Andrus and Mike, thanks for your help with this. I've now got a simple
implementation working. I've put a tar.gz of the work I've done up at
http://203.15.93.19/GenerateModelTool.tar.gz
(2.6MB, including scripts, pgsql driver and cayenne1.1M12 jar)
It's far from mature:
- Project isn't using ant yet, just a simple build script
- I want to generate the XML using jdom rather than PrintWriter :)
- I want to add command-line options to have the user set the package
for the entities
- I'd like to add support for Properties file configuration
- I'd like to write a wrapper object so that it can be launched from
java with simple configuration to a single class rather than from the
command-line
I wanted to get something working so that I could then ask the list
where to go next and that's where it's at. Would there be interest to
move this tool into the project, and if so would one of the developers
indicate how to move forwards with this?
If not then I'd like to set this up as a distinct tool administered out
of my firm or sourceforge. Does anyone have strong feelings about things
I could improve about this, or what the boundaries should be for a
well-rounded tool of this type?
Mike Kienenberger wrote:
On 4/4/06, Andrus Adamchik <[EMAIL PROTECTED]> wrote:
Everything in Cayenne can be assembled via API. So you'd go about
assembling Cayenne stack in the following order:
* create DefaultConfiguration
* add DataDomain
* add DataNode
* add DataMap (using org.objectstyle.cayenne.access.DbLoader to
create it from DB on the fly)
Also since a generic DataObject class is supported, this will even
work in Java:
http://objectstyle.org/confluence/display/CAYDOC/Generic+Persistent
+Class
Andrus, I think he's asking about how to create the xml config files.

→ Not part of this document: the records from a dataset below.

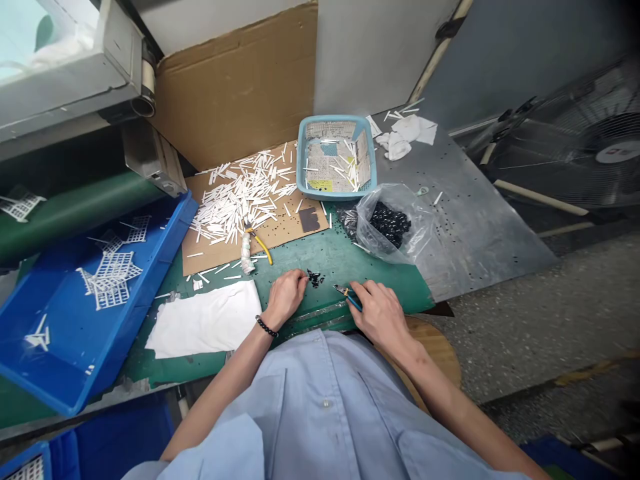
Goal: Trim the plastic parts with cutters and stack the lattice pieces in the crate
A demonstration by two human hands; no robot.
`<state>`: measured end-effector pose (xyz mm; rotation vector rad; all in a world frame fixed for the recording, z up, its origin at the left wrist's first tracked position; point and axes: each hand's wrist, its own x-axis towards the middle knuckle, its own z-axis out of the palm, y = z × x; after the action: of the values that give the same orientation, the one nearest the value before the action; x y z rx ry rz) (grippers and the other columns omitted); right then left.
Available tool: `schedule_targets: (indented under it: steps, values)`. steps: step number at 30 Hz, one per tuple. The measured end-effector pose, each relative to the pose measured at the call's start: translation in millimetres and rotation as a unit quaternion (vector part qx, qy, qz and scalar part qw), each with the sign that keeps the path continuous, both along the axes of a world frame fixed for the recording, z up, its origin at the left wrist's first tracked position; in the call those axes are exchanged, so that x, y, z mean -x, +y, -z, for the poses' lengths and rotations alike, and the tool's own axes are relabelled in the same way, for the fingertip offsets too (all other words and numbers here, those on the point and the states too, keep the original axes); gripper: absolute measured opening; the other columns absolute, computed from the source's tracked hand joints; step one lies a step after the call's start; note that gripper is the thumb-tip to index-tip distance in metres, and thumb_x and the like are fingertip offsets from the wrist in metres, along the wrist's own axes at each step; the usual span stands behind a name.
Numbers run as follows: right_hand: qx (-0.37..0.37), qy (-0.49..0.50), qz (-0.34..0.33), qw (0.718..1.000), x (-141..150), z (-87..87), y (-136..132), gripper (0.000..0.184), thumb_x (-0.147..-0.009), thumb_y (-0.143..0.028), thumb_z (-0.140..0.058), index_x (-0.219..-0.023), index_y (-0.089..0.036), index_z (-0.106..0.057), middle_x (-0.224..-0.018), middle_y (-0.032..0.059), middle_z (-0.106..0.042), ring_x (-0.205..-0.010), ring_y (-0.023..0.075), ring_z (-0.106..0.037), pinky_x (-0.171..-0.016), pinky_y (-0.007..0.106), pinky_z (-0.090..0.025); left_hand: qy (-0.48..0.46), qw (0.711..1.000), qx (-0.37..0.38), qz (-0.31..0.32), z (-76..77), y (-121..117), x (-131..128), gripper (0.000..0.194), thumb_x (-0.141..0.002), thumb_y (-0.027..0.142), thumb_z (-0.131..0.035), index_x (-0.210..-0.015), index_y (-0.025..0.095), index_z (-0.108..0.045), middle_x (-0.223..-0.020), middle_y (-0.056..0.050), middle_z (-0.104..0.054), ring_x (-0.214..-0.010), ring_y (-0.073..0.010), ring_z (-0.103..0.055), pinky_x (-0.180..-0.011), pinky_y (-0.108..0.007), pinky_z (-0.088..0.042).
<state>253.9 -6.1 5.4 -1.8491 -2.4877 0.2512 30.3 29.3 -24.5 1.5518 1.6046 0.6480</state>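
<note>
My right hand [381, 312] is wrapped round a small pair of side cutters [354, 301] with blue handles, their metal jaws pointing left. My left hand [286, 295] is closed, thumb and fingertips together beside a little pile of black pieces [315, 280] on the green mat [320, 250]. What it pinches, if anything, is too small to make out. The pile lies between my left fingertips and the cutter jaws, apart from the jaws. Beyond my right hand, a clear plastic bag [423, 230] stands open, holding many black pieces [390, 225].
White sticks [245, 193] are heaped on cardboard [200, 257], near yellow-handled pliers [264, 248]. A light-blue basket [301, 160] holds more sticks. A white cloth [205, 320] lies left of my hand, beside a blue tray [30, 360] with white grids [113, 277]. A fan [595, 143] stands right.
</note>
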Motion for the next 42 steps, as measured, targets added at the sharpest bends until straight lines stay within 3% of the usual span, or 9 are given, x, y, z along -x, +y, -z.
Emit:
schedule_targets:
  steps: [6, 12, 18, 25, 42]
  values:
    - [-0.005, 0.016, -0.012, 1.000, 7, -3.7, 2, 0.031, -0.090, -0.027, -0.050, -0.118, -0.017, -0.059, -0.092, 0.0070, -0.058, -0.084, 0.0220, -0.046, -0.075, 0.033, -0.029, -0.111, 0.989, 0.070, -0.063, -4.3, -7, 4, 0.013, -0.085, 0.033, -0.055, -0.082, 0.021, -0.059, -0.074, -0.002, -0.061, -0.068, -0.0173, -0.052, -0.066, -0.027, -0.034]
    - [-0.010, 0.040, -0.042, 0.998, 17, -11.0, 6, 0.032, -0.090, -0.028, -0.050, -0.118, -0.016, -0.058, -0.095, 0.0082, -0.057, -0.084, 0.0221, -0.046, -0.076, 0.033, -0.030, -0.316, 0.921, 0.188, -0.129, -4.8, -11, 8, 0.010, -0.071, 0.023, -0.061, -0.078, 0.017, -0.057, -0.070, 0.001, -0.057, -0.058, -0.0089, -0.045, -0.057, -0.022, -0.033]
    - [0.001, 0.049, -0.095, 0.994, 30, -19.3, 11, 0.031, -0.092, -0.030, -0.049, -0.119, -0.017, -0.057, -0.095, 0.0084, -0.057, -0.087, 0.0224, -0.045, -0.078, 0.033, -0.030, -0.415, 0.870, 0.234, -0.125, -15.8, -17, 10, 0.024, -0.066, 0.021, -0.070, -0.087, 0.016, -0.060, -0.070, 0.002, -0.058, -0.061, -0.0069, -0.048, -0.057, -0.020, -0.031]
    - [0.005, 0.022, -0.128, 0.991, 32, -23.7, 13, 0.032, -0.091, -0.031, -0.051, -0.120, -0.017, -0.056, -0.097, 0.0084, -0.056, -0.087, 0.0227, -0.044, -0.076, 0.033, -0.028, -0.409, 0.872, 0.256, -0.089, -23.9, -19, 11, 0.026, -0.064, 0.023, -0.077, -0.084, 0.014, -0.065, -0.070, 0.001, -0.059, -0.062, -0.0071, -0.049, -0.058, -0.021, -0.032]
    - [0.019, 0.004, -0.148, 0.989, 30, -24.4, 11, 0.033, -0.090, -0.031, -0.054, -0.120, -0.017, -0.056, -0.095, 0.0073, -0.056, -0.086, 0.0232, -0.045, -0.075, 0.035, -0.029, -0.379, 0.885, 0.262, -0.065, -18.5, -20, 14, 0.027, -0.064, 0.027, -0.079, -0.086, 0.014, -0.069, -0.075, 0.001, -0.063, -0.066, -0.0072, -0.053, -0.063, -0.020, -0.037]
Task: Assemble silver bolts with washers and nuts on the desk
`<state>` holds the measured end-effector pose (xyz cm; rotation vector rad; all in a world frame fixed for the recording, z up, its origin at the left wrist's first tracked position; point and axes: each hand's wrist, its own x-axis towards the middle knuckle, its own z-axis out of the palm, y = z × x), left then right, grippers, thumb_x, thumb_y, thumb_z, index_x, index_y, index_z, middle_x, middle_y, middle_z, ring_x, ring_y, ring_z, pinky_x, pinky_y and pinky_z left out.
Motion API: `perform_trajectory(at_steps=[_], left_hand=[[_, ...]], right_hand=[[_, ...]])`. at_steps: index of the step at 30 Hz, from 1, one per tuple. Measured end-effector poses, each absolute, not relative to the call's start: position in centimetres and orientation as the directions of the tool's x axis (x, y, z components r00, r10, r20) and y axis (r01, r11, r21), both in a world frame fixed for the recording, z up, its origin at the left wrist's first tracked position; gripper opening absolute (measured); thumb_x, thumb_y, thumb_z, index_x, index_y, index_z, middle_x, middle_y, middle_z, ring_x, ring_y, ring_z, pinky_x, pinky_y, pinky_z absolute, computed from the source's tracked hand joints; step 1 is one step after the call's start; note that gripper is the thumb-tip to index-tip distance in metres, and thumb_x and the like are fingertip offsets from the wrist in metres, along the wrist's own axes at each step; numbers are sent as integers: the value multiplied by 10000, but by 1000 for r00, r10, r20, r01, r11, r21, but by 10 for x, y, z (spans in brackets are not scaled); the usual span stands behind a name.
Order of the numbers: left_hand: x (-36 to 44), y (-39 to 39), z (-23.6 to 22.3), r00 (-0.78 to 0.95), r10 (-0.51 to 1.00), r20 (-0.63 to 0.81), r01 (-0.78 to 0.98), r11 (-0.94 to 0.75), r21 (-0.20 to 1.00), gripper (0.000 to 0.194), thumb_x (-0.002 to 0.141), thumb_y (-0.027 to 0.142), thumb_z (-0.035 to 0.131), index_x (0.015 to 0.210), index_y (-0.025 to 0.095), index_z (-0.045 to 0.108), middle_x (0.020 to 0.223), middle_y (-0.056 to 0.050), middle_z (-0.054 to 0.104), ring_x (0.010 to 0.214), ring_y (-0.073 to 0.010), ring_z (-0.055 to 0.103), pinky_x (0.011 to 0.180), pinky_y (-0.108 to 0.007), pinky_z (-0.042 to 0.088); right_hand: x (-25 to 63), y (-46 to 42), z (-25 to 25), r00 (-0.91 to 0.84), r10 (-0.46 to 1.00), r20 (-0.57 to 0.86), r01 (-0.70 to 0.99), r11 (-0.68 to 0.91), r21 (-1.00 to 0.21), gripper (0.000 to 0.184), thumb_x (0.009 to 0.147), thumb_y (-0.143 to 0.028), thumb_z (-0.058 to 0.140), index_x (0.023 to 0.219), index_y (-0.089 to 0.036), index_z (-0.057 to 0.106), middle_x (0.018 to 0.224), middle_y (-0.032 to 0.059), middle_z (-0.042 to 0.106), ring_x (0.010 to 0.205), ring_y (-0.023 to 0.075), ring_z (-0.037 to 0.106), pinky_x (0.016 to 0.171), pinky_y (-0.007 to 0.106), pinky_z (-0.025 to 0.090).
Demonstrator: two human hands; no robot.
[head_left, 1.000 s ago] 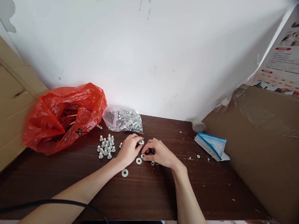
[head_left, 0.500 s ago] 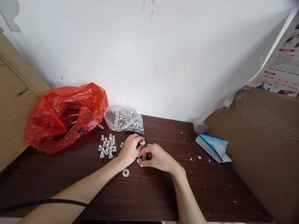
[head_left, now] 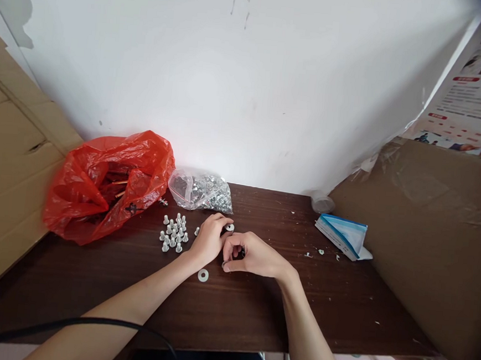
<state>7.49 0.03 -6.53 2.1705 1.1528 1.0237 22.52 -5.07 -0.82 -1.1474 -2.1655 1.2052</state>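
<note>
Your right hand (head_left: 255, 255) has curled closed over the small parts, left hand (head_left: 208, 238) fingers bent beside it, grip unclear; pinch the thin, slick, light washer (head_left: 203, 275) by its rim.

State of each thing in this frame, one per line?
left hand: curled, fingertips meeting the right hand
right hand: curled shut, contents hidden
washer: flat, loose
bolts: upright, clustered
clear bag: lying, holding metal parts
red bag: crumpled, open

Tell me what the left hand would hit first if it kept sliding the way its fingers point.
Probably the washer just beyond the left hand fingertips; depth is unclear, and the right hand sits close beside that path.
</note>
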Motion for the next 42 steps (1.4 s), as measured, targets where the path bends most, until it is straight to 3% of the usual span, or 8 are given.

So he'd need to do everything above, and then call some kind of xml
writer (probably a class in modeler.jar) to save it all back out as
xml. He'd probably also want to do the "sync to ObjEntity" stuff as
well to create the ObjEntities.
Craig, I don't know how "straightforward" it would be, but the modeler
project should contain everything you need. You'd just call the java
"work" methods directly instead of going through the swing callbacks.